- _Instructions for the task_
Only the closing stretch of the material belongs in the answer: the line containing "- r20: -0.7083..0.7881" and every line after it, copied exactly.

☆ ☆ ☆ ☆ ☆ ☆ ☆

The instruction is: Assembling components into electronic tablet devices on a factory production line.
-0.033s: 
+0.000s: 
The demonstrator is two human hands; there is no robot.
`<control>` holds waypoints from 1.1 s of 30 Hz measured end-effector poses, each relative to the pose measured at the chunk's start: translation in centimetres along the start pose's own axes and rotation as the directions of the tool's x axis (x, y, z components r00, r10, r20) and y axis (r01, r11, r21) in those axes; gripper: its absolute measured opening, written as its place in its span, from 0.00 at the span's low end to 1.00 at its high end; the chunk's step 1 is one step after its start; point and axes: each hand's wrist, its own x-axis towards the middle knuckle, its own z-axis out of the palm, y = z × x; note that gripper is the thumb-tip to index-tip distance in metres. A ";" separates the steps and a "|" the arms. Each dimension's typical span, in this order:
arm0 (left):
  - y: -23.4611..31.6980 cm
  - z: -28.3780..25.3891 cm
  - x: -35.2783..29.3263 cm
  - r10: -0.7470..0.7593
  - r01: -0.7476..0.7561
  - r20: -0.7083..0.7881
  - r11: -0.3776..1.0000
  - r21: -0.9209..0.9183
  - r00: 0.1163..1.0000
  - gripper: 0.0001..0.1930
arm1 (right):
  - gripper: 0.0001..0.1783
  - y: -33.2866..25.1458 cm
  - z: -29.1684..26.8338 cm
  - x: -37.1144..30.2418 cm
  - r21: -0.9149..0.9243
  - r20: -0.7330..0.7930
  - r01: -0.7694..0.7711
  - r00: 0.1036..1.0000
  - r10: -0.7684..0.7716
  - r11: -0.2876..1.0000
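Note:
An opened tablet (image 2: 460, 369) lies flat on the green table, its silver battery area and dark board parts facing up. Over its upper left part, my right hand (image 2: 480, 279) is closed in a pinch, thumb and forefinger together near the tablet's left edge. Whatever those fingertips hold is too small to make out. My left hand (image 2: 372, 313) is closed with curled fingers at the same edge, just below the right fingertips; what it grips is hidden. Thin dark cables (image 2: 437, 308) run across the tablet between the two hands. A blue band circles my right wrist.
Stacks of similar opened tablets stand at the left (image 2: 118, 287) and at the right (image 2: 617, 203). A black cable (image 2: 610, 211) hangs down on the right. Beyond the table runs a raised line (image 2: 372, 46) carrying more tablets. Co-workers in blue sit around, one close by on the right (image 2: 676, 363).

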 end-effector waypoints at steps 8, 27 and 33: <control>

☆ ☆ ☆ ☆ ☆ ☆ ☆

- _Task answer_
  - r20: -0.7083..0.7881
  - r11: -0.3776..1.0000
  - r21: -0.9209..0.9183
  - r00: 0.1163..1.0000
  - gripper: 0.0001..0.1930
arm1 (right):
  - gripper: 0.0001..0.1783
  - y: -33.2866..25.1458 cm
  - z: -29.1684..26.8338 cm
  - x: -37.1144..30.2418 cm
  - r21: -0.9149..0.9243
  - r20: -0.7330..0.7930
  - r01: -0.7694..0.7711
  - r00: 0.1036..1.0000
  - r10: -0.7684..0.7716
  - r11: -0.2876..1.0000
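Note:
An opened tablet (image 2: 460, 369) lies flat on the green table, its silver battery area and dark board parts facing up. Over its upper left part, my right hand (image 2: 480, 279) is closed in a pinch, thumb and forefinger together near the tablet's left edge. Whatever those fingertips hold is too small to make out. My left hand (image 2: 372, 313) is closed with curled fingers at the same edge, just below the right fingertips; what it grips is hidden. Thin dark cables (image 2: 437, 308) run across the tablet between the two hands. A blue band circles my right wrist.
Stacks of similar opened tablets stand at the left (image 2: 118, 287) and at the right (image 2: 617, 203). A black cable (image 2: 610, 211) hangs down on the right. Beyond the table runs a raised line (image 2: 372, 46) carrying more tablets. Co-workers in blue sit around, one close by on the right (image 2: 676, 363).
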
 end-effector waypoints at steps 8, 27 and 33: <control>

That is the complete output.